> **Supplied information**:

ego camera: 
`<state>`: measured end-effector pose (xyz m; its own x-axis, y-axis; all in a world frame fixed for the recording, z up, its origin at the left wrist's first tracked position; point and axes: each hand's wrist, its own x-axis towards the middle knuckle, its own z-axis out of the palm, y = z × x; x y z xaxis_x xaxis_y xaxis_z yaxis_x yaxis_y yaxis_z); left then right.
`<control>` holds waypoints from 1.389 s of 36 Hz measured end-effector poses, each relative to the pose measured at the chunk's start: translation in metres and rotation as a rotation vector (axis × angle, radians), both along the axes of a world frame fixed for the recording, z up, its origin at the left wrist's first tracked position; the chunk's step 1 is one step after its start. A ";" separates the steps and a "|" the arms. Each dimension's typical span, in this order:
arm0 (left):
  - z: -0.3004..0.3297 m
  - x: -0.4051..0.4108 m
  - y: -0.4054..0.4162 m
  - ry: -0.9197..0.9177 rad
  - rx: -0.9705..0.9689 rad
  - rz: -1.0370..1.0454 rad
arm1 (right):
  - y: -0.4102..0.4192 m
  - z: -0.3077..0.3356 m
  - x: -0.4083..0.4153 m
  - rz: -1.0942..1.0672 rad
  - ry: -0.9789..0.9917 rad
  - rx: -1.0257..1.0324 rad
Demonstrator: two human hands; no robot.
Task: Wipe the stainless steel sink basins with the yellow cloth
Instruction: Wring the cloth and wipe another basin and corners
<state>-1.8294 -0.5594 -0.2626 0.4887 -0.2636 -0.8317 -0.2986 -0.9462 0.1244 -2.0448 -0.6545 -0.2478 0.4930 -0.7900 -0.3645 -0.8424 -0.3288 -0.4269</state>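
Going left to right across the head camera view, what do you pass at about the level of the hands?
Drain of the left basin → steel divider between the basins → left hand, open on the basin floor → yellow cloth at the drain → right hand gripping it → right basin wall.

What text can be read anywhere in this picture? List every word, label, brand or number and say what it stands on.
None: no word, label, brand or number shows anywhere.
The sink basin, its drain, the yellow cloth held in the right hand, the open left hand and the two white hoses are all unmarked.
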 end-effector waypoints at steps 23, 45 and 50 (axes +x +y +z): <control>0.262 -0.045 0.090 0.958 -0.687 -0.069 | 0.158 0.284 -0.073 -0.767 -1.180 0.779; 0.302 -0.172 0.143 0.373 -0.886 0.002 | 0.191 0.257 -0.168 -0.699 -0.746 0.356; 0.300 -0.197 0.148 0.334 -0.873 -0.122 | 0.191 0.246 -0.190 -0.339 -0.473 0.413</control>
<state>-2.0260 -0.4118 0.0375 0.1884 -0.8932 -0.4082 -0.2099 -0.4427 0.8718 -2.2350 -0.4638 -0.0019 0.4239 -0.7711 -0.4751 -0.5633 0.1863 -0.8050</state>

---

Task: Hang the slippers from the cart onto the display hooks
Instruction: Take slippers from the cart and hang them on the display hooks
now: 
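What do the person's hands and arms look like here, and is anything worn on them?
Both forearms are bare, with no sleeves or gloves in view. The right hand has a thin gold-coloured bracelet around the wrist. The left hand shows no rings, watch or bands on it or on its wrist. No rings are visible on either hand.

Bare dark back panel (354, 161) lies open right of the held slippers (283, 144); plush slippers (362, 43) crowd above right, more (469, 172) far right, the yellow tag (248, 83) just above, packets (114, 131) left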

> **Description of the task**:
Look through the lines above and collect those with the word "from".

> **Solution to this exercise**:
`<control>` holds waypoints from 1.389 s of 36 Hz measured end-effector poses, each relative to the pose measured at the chunk's start: translation in metres and rotation as a rotation vector (axis × angle, radians), both along the axes of a world frame fixed for the recording, z up, its origin at the left wrist's first tracked position; the chunk's step 1 is one step after its start. A ";" separates the steps and a "|" the arms. Each dimension's typical span, in this order:
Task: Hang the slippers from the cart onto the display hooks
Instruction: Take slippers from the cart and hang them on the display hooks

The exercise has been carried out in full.